You can take look at all available methods in the documentation here.
None of the available methods or attributes allows you to change the default labels.
Solution using dictionary:
# Code
a = [0,0,1,1,2,2]
mapping = {0:'black', 1:'red', 2:'blue'}
a = [mapping[i] for i in a]
# Output
['black', 'black', 'red', 'red', 'blue', 'blue']
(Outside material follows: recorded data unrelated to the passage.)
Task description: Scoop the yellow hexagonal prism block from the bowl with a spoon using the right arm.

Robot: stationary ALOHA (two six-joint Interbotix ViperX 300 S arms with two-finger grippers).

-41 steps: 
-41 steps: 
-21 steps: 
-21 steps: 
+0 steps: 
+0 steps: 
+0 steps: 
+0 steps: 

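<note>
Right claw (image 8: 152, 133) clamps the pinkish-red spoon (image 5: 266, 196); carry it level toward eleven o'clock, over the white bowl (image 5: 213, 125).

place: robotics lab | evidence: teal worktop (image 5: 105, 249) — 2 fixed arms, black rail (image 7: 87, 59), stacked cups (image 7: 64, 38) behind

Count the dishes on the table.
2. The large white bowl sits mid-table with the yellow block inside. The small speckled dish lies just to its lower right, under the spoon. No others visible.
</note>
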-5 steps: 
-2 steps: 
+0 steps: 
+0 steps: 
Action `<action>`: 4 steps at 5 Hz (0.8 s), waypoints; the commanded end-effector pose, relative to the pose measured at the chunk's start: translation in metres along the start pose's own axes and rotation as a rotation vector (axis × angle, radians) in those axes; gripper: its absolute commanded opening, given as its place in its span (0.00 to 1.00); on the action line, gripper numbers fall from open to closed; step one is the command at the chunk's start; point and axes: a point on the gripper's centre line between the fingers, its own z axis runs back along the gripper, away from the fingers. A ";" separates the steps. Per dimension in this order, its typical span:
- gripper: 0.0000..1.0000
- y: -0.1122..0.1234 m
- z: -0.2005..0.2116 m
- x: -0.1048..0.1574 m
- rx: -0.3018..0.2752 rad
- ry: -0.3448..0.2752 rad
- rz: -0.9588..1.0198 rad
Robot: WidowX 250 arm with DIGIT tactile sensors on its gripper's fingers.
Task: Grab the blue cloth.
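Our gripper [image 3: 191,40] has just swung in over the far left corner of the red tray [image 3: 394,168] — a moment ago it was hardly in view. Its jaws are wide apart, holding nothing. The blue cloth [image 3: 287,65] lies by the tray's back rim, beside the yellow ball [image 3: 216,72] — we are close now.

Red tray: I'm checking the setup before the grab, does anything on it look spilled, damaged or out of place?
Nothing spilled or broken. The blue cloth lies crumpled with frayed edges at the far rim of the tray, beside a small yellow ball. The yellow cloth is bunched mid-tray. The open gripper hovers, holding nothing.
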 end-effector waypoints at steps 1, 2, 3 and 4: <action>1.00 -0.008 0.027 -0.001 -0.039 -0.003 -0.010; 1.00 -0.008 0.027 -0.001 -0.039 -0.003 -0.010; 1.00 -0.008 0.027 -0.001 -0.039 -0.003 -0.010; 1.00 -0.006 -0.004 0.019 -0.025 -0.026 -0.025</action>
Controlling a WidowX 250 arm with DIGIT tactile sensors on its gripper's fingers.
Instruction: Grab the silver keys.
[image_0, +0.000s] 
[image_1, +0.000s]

If you change your data or number of clusters:
First we will see the visualizations:
Code:
Importing and generating random data:
from sklearn.cluster import KMeans
import numpy as np
import matplotlib.pyplot as plt
x = np.random.uniform(100, size =(10,2))
Applying Kmeans algorithm
kmeans = KMeans(n_clusters=3, random_state=0).fit(x)
Getting cluster centers
arr = kmeans.cluster_centers_
Your cluster centroids look like this:
array([[23.81072765, 77.21281171],
[ 8.6140551 , 23.15597377],
[93.37177176, 32.21581703]])
Here, 1st row is the centroid of cluster 0, 2nd row is centroid of cluster 1 and so on.
Visualizing centroids and data:
plt.scatter(x[:,0],x[:,1])
plt.scatter(arr[:,0], arr[:,1])
You get a graph that looks like this:
.
As you can see, you have access to centroids as well as training data. If your training data and number of clusters is constant these centroids dont really change.
But if you add more training data or more number of clusters then you will have to create new mapping according to the centroids that are generated.